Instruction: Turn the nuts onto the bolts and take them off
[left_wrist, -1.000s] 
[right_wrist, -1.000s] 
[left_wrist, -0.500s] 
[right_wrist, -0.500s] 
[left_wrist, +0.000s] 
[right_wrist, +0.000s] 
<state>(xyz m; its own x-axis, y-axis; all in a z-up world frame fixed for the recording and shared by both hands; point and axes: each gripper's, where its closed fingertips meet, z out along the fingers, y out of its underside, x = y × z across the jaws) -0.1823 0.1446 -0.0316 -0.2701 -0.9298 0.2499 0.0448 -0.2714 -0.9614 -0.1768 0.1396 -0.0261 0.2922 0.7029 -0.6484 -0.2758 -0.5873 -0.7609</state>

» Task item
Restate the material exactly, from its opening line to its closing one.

» Output for this task
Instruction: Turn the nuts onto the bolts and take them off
[left_wrist, -1.000s] 
[right_wrist, -1.000s] 
[left_wrist, -0.500s] 
[right_wrist, -0.500s] 
[left_wrist, +0.000s] 
[right_wrist, +0.000s] 
<state>(xyz m; its own x-axis, y-axis; all in a z-up world frame fixed for the recording and shared by both hands; point and axes: each gripper's, where its closed fingertips meet, z out along the fingers, y out of its underside, x = y × z across the jaws) -0.1823 0.1446 -0.0316 -0.2701 -0.9298 0.2499 0.0448 -0.2714 -0.9614 -0.1768 0.1396 -0.0261 0.2922 0.7029 -0.6484 -0.2758 -0.5873 -0.7609</state>

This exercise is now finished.